今、一番飲んでいるお酒は何ですか?と聞かれたら、「メガハイボール」と答えますね私は。サイズかよ、という話ですが、いや、サイズは大事じゃよ、ということなんですよ。メガハイボールをがぶ飲みしてから、締めにバーでモルトを……というパターンもありますが、それはごくたまに、ですね。

前回読んだのが肝臓の本だったので、今回はお酒の本。ちょっと甘じょっぱい感じで、読書バランスを取ってみようと思いました。うそですけど。

さて本書、『ジャパニーズウイスキー入門 現場から見た熱狂の舞台裏』は、ウイスキーの基礎的な知識だけでなく、現場で実際にクラフトウイスキーをつくっている人のリアルな視点から、業界全体の流れ、そしてその舞台裏まで語ってくれる一冊です。著者は、富山の老舗酒蔵・若鶴酒造を母体とする「三郎丸蒸留所」の代表であり、ウイスキーづくりの最前線にいる人物。いわば、作り手でもあり経営者でもある人が、自分の言葉で語ってくれる“現場のウイスキー論”です。

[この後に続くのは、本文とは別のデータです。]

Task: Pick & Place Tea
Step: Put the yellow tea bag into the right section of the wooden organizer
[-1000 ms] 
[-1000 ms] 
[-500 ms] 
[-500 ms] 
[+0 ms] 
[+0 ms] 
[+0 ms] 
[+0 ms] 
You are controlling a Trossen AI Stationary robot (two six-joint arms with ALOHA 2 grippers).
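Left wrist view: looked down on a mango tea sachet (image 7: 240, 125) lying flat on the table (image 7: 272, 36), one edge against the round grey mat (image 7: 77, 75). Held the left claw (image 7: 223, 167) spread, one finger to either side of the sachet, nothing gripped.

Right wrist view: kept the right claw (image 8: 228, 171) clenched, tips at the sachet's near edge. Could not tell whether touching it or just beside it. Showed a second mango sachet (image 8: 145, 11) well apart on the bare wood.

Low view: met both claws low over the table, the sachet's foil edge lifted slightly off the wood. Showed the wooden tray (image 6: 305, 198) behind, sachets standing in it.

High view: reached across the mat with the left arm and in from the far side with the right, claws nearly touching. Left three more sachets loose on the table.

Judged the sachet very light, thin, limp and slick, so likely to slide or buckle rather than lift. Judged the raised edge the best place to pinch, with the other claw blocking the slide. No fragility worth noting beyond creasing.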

ウイスキーもワインも、奥深い世界があって、もはや“教養”と言ってもいいくらいの歴史や背景があることは理解しています。でも、私自身はこの年まで、ほとんどそういったことを知らずに来てしまいました。それなりに量は飲んでいるので、好き嫌いはありますし、好みの銘柄もあります。ただ、美味しく飲めればそれで良いと思っていたし、むしろ知識なんてない方が、舌が迷わなくていいじゃん、と思っていた時期もあります。

でも、メガハイボールがぶ飲みはさておき、たまにロックでちびちびとやるときには、うんちくを語るんじゃなくて、頭の中でその背景を再生しながら飲めたら――それってちょっと大人な感じがして、いいなとは思います。実際には、違うものが脳内を先に回ってたりもするんですけど。

そういう意味で、本書はウイスキーの基礎知識を教えてくれるだけじゃなくて、作り手としての視点、クラフト蒸留所を開いた経営者としての実体験、さらにウイスキーを取り巻くマーケティングやビジネスの話まで入っていて、いわゆる「ウイスキーマニア」の本とはちょっと違う味わいがあります。

もともと日本酒の老舗酒蔵だった著者が、ウイスキーで新しい道を切り開いていった、そのベンチャースピリットや、蒸留業界内の交友関係も描かれていて、普通にビジネス書としても成立している内容でした。

本書にもありましたが、スコッチやアイリッシュに比べて、日本のウイスキーってどう捉えたらいいのか分からない。生産量が少ないから高いのかな?くらいの感覚しか正直なかったんです。最近は本当に高い。でもこれからは、応援というか、もう少し意識して眺めてみたいなと思います。どんな銘柄がどんな背景を持って棚に並んでいるのか。ちょっと楽しみになってきました。

ちなみに私が好きなウイスキーは「タリスカー」です。強いスモークの刺激が沁みるんですね。